Так, куда там его звал Сокджин?..

***

Сокджин, оказывается, полон радости и вдохновения, поэтому звонит на третью работу Донхи и отмазывает её на вечер. А потом просто укоряющее смотрит на Юнги, который с горьким вздохом игнорирует убийственно-негодующий взгляд комбинезончика, вычеркивая её имя из списка ночных дежурящих в клубе сегодня.

— Вы злоупотребляете своими полномочиями! — Донхи уже даже не раздражена, она откровенно сердится, так что отбирает маркер в Юнги и обводит свое имя снова, хотя в спину дышит Сокджин. — Отвалите вы уже! — распсиховывается окончательно под удивленными взглядами других сотрудников, и сбегает переодеваться в форму. Мин снисходительно улыбается парням.

— Если еще немного попытаешься на нее надавить своей заботой, хён, она сбежит с концами. Донхи — это не я, не Джуни и не Хосокки, так что прекращай. Мелкий не для того столько времени её обхаживал, чтобы ты ему сейчас всё похерил.

Сокджин выглядит обиженным и собственную неправоту признавать не хочет.

Вот только Донхи показательно отказывается обслуживать их столик, так что и Намджун не получает свой любимый «Секс на пляже», и Хосоку приносят не то пиво, а Мино и Ёнгук синхронно кривятся от разноцветной палитры шотов, которую приносит вторая барменша со сладенькой улыбочкой. Сокджину вообще ничего не приносят, и Юнги отказывается идти разбираться с этим.

Донхи, наверное, так бы и сумела тихонечко свалить домой после смены, если бы бдящий Намджун не схватил её в буквальном смысле за волосы (за что тут же получил размашистую затрещину) и не потребовал гулящую мать домой, к ребёнку.

Парни дружно обплевались пивом.

И только Юнги злорадно ухмылялся сцене избиения младенцев, потому что этого самого «ребёнка» он помогал покупать… Что дало Намджуну кучу компромата на старшего в виде почти сотни фоточек, которые вредный юрист скинул ему с припиской «понимаю, почему ты так фанатеешь по корги — у них такие мягонькие жопки».

И даже если Юнги и правда перетискал всех до единого зверушек в магазине, то ну и что?

***

— Привет, малышка! Иди ко мне, моя хорошая, мой комочек радости, моя утипутилапочкисладкие ыыыыыыыыы…

— Оставь её себе, — Донхи фыркает немного с обидой, и Намджун даже спотыкается на ровном месте, но продолжает делать сюсюкающий вид. Котенок умильно зевает и шершаво выдает свое «мнхя». — Ты же её уже даже своей называешь.

— Я и тебя своей малышкой называю, и что с того?

Если бы Намджун не видел, то не поверил бы.

Донхи заливается румянцем. Краснеет действительно трогательно — при её-то худобе вообще всё выглядит именно таким; сначала нежно-розовым покрываются скулы, после краска стекает на впалые щеки и перебегает на шею, а дальше…

Дальше — только воображение, потому что горловина привычно мешковатой кофты мешает. Сильно.

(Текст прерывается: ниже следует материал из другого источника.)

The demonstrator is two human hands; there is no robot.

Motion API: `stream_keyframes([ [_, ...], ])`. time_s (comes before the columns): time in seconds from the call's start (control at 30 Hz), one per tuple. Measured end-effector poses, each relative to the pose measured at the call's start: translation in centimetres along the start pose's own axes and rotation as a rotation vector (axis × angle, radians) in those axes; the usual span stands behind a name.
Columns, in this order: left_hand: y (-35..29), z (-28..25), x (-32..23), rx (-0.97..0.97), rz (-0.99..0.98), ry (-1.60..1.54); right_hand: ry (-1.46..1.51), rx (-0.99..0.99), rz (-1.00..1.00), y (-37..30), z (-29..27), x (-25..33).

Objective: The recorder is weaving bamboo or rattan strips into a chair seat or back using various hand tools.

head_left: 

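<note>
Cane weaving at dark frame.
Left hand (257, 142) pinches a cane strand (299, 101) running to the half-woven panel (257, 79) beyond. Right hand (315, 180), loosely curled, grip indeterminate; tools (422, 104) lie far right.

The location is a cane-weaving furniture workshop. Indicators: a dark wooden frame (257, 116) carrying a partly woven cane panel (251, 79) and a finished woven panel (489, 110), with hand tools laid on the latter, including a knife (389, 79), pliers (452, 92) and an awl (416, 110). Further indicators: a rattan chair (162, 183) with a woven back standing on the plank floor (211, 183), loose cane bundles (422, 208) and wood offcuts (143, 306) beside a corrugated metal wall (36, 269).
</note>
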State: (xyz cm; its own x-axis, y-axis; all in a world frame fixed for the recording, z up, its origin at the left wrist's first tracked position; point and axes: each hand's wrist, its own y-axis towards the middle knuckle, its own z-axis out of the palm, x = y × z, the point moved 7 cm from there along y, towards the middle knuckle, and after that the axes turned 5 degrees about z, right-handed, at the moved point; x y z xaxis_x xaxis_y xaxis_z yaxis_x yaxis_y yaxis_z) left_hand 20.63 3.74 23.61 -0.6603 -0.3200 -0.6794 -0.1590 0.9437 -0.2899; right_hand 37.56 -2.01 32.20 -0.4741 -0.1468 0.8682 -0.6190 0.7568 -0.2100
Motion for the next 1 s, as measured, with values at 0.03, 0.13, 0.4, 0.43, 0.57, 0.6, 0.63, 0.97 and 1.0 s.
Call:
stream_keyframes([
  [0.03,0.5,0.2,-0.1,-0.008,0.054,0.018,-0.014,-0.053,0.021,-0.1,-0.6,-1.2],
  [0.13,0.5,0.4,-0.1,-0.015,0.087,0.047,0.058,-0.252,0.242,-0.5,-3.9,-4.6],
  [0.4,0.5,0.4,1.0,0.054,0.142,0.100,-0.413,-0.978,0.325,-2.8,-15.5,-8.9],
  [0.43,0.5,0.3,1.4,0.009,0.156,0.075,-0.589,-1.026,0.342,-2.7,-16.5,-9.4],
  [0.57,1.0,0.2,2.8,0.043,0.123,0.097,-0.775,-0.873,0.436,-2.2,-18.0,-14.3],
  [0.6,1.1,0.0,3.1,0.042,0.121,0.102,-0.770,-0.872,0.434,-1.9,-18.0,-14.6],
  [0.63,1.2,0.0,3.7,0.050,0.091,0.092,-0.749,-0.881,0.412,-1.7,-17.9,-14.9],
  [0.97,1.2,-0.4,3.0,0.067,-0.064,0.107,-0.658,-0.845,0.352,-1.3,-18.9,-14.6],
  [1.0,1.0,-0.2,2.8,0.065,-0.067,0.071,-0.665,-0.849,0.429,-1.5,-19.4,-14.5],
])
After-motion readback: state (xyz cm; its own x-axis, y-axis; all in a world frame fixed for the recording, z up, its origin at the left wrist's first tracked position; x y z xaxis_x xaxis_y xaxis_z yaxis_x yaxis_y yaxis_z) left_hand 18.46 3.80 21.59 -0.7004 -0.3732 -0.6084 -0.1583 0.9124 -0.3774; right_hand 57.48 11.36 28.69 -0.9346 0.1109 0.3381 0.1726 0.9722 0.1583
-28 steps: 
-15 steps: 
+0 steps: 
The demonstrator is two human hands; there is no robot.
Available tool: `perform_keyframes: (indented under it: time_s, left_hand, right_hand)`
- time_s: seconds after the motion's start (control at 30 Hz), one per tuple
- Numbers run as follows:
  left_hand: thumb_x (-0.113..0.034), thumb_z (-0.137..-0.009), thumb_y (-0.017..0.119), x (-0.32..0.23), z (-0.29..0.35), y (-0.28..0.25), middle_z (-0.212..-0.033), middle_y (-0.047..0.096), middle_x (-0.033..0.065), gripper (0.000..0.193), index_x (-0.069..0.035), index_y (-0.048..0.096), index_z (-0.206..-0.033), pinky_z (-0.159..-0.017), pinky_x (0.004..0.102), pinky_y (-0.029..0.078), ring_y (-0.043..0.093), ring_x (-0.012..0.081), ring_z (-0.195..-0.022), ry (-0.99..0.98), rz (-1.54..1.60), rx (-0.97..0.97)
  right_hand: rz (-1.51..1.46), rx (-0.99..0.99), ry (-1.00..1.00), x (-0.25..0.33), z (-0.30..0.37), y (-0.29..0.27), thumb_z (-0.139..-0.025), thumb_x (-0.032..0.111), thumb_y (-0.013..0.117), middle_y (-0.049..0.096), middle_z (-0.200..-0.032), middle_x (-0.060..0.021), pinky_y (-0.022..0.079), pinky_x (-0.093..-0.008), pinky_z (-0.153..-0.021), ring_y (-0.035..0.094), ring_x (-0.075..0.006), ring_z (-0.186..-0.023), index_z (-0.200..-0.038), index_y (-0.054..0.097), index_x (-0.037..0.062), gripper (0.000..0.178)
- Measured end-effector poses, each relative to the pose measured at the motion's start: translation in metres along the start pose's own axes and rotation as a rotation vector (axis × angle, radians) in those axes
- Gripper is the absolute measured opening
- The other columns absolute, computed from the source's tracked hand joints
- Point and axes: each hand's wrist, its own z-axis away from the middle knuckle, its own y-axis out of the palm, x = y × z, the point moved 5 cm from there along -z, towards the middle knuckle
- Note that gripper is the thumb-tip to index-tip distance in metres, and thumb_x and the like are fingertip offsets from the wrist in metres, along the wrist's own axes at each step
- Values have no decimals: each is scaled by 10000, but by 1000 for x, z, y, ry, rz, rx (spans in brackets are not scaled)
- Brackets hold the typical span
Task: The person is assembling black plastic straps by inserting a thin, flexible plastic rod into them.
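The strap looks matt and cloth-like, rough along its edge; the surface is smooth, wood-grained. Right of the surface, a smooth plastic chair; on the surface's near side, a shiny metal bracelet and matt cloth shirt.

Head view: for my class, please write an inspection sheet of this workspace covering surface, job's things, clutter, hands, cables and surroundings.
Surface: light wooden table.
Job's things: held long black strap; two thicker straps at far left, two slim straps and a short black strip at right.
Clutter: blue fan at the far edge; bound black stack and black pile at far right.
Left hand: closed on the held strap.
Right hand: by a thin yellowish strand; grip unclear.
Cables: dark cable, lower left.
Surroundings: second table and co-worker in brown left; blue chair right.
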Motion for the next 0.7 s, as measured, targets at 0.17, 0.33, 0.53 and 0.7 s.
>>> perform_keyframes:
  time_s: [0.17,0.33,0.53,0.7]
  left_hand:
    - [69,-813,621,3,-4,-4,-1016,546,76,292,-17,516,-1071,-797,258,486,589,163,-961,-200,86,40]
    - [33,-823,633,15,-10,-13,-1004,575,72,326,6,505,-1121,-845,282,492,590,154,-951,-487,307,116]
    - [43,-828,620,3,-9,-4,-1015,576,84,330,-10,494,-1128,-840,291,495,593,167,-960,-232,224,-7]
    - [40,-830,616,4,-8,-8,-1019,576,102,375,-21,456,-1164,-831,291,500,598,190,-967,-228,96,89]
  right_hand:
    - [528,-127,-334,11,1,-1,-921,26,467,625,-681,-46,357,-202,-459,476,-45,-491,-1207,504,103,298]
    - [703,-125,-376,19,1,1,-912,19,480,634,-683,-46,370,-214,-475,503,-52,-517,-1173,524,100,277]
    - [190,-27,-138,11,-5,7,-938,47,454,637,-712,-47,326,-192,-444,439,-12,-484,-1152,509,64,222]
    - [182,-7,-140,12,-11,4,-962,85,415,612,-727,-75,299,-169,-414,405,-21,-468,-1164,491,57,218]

— Ты меня просто… так называешь, и не своей, и… В общем… К чёрту, забей, — Донхи нервно щелкает непонятно когда вытянутой зиппо и ловко уворачивается от попыток обнять — Намджун еще не научился преодолевать её чисто змеиную вертлявость и ползучесть. А еще вот так, со спины, с этими её острыми плечами и выпирающими лопатками девушка неутомимо напоминает ему что-то потустороннее, даже с уклоном в инфернальность. — Я вообще к чему: ты к этому пылесборнику, очевидно, успел прикипеть душой, она с твоих рук не слезает и на мои идти не хочет; так что разве не лучше будет просто взять и оставить это недоразумение тебе?

— Нет.

Донхи вздыхает. Да, этот стервец иногда и поупрямиться может…

— Ладно, — она решается и наконец выдвигает свой последний аргумент, один из самых весомых для нее, на самом деле. — У меня нет финансовой возможности содержать пылесборник.